#### Prompt:
The entire listing below should be output exactly as it stands.

#### Source data:
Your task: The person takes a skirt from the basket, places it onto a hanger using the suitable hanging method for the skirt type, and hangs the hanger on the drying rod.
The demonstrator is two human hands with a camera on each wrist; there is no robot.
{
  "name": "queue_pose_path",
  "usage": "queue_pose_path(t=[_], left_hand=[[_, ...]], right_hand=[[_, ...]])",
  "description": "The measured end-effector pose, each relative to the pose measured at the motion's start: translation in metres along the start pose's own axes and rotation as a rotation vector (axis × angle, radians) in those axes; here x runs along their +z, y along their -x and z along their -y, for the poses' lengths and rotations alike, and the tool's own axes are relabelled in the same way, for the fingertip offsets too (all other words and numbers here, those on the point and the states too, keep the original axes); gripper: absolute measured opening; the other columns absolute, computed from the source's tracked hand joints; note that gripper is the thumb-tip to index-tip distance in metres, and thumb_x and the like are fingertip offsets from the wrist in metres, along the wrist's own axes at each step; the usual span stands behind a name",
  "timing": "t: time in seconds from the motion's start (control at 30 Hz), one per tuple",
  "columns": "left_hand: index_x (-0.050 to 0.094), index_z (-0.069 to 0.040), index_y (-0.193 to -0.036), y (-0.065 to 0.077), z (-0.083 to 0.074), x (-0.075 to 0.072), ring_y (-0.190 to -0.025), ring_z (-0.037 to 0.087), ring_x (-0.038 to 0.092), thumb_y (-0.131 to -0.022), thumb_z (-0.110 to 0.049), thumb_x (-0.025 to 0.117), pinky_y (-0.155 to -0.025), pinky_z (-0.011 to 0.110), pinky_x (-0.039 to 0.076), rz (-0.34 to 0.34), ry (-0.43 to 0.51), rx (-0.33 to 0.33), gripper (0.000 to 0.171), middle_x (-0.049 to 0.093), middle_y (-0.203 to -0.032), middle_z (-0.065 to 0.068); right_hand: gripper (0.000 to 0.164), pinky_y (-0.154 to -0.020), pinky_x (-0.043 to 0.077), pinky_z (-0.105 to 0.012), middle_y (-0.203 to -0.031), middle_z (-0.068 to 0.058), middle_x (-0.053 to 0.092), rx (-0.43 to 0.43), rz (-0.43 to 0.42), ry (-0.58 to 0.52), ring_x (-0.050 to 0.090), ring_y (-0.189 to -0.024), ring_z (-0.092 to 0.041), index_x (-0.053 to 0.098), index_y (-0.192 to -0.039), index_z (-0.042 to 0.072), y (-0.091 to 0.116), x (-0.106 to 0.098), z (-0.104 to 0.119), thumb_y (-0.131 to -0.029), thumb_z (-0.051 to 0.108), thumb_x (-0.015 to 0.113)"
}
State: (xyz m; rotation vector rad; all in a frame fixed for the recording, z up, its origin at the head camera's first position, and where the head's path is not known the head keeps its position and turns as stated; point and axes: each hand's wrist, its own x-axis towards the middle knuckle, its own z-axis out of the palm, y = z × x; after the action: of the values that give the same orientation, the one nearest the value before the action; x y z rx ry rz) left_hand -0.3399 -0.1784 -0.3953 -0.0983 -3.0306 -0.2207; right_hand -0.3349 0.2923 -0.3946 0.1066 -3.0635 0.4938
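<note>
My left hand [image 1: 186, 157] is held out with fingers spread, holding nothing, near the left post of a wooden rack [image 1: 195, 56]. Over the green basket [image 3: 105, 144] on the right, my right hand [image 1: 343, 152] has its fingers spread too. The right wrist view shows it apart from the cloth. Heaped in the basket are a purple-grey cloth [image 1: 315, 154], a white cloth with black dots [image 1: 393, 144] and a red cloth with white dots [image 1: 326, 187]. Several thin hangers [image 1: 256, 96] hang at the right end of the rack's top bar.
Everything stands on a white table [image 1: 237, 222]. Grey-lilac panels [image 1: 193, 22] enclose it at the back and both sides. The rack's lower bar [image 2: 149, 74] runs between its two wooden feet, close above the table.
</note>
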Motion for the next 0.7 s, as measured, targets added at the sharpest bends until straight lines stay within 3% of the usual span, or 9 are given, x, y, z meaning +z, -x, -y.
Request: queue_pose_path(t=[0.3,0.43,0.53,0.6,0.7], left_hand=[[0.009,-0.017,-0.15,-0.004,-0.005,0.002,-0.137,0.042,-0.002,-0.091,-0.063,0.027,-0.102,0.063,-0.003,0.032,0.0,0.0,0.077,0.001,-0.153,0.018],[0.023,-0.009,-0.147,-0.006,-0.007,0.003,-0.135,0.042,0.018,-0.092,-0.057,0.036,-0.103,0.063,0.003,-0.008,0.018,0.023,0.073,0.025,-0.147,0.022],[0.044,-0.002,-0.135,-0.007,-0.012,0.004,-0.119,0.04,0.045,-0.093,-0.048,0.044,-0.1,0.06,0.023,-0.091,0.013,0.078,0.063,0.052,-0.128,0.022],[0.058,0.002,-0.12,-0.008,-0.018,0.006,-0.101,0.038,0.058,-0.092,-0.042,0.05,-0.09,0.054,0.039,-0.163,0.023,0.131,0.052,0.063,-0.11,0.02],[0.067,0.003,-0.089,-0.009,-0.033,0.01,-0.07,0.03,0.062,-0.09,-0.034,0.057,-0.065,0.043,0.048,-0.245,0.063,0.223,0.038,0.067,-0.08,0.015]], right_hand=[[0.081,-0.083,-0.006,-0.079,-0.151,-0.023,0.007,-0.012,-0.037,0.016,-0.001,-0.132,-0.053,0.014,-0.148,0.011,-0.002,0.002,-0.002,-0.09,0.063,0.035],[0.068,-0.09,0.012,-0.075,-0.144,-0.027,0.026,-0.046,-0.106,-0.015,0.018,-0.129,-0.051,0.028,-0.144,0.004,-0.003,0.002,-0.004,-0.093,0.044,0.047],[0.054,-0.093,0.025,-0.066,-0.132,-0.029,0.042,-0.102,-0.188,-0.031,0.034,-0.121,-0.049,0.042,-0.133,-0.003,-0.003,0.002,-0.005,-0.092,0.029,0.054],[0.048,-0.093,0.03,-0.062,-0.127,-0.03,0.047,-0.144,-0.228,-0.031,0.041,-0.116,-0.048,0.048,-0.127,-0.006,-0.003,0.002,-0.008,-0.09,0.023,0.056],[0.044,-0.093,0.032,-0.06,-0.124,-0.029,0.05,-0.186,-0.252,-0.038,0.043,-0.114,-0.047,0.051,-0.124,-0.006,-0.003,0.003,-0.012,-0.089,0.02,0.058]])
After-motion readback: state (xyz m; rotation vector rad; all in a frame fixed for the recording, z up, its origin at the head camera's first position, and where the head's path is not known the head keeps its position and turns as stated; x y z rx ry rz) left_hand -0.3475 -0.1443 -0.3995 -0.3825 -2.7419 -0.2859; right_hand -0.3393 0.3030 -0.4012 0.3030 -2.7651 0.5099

#### Solution:
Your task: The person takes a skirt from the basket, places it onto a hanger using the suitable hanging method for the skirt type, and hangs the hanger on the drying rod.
The demonstrator is two human hands with a camera on each wrist; there is no robot.
{
  "name": "queue_pose_path",
  "usage": "queue_pose_path(t=[_], left_hand=[[_, ...]], right_hand=[[_, ...]])",
  "description": "The measured end-effector pose, each relative to the pose measured at the motion's start: translation in metres along the start pose's own axes and rotation as a rotation vector (axis × angle, radians) in those axes; here x runs along their +z, y along their -x and z along their -y, for the poses' lengths and rotations alike, and the tool's own axes are relabelled in the same way, for the fingertip offsets too (all other words and numbers here, those on the point and the states too, keep the original axes); gripper: absolute measured opening; the other columns absolute, computed from the source's tracked hand joints; note that gripper is the thumb-tip to index-tip distance in metres, and thumb_x and the like are fingertip offsets from the wrist in metres, along the wrist's own axes at each step; the usual span stands behind a name",
  "timing": "t: time in seconds from the motion's start (control at 30 Hz), one per tuple",
  "columns": "left_hand: index_x (-0.050 to 0.094), index_z (-0.069 to 0.040), index_y (-0.193 to -0.036), y (-0.065 to 0.077), z (-0.083 to 0.074), x (-0.075 to 0.072), ring_y (-0.190 to -0.025), ring_z (-0.037 to 0.087), ring_x (-0.038 to 0.092), thumb_y (-0.131 to -0.022), thumb_z (-0.110 to 0.049), thumb_x (-0.025 to 0.117), pinky_y (-0.155 to -0.025), pinky_z (-0.011 to 0.110), pinky_x (-0.039 to 0.076), rz (-0.34 to 0.34), ry (-0.43 to 0.51), rx (-0.33 to 0.33), gripper (0.000 to 0.171), middle_x (-0.049 to 0.093), middle_y (-0.203 to -0.032), middle_z (-0.065 to 0.068); right_hand: gripper (0.000 to 0.164), pinky_y (-0.154 to -0.020), pinky_x (-0.043 to 0.077), pinky_z (-0.105 to 0.012), middle_y (-0.203 to -0.031), middle_z (-0.068 to 0.058), middle_x (-0.053 to 0.092), rx (-0.43 to 0.43), rz (-0.43 to 0.42), ry (-0.58 to 0.52), ring_x (-0.050 to 0.090), ring_y (-0.189 to -0.024), ring_z (-0.092 to 0.041), index_x (-0.053 to 0.098), index_y (-0.192 to -0.039), index_z (-0.042 to 0.072), y (-0.091 to 0.116), x (-0.106 to 0.098), z (-0.104 to 0.119), thumb_y (-0.131 to -0.029), thumb_z (-0.051 to 0.108), thumb_x (-0.015 to 0.113)"
}
State: (xyz m; rotation vector rad; all in a frame fixed for the recording, z up, its origin at the head camera's first position, and where the head's path is not known the head keeps its position and turns as stated; point and axes: each hand's wrist, its own x-axis towards the middle knuckle, its own z-axis out of the palm, y = z × x; after the action: of the values that give the same orientation, the one nearest the value before the action; x y z rx ry rz) left_hand -0.3399 -0.1784 -0.3953 -0.0983 -3.0306 -0.2207; right_hand -0.3349 0.2923 -0.3946 0.1066 -3.0635 0.4938
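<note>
My left hand [image 1: 186, 157] is held out with fingers spread, holding nothing, near the left post of a wooden rack [image 1: 195, 56]. Over the green basket [image 3: 105, 144] on the right, my right hand [image 1: 343, 152] has its fingers spread too. The right wrist view shows it apart from the cloth. Heaped in the basket are a purple-grey cloth [image 1: 315, 154], a white cloth with black dots [image 1: 393, 144] and a red cloth with white dots [image 1: 326, 187]. Several thin hangers [image 1: 256, 96] hang at the right end of the rack's top bar.
Everything stands on a white table [image 1: 237, 222]. Grey-lilac panels [image 1: 193, 22] enclose it at the back and both sides. The rack's lower bar [image 2: 149, 74] runs between its two wooden feet, close above the table.
</note>
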Motion for the next 0.7 s, as measured, targets added at the sharpest bends until straight lines stay within 3% of the usual span, or 9 are given, x, y, z meaning +z, -x, -y.
Request: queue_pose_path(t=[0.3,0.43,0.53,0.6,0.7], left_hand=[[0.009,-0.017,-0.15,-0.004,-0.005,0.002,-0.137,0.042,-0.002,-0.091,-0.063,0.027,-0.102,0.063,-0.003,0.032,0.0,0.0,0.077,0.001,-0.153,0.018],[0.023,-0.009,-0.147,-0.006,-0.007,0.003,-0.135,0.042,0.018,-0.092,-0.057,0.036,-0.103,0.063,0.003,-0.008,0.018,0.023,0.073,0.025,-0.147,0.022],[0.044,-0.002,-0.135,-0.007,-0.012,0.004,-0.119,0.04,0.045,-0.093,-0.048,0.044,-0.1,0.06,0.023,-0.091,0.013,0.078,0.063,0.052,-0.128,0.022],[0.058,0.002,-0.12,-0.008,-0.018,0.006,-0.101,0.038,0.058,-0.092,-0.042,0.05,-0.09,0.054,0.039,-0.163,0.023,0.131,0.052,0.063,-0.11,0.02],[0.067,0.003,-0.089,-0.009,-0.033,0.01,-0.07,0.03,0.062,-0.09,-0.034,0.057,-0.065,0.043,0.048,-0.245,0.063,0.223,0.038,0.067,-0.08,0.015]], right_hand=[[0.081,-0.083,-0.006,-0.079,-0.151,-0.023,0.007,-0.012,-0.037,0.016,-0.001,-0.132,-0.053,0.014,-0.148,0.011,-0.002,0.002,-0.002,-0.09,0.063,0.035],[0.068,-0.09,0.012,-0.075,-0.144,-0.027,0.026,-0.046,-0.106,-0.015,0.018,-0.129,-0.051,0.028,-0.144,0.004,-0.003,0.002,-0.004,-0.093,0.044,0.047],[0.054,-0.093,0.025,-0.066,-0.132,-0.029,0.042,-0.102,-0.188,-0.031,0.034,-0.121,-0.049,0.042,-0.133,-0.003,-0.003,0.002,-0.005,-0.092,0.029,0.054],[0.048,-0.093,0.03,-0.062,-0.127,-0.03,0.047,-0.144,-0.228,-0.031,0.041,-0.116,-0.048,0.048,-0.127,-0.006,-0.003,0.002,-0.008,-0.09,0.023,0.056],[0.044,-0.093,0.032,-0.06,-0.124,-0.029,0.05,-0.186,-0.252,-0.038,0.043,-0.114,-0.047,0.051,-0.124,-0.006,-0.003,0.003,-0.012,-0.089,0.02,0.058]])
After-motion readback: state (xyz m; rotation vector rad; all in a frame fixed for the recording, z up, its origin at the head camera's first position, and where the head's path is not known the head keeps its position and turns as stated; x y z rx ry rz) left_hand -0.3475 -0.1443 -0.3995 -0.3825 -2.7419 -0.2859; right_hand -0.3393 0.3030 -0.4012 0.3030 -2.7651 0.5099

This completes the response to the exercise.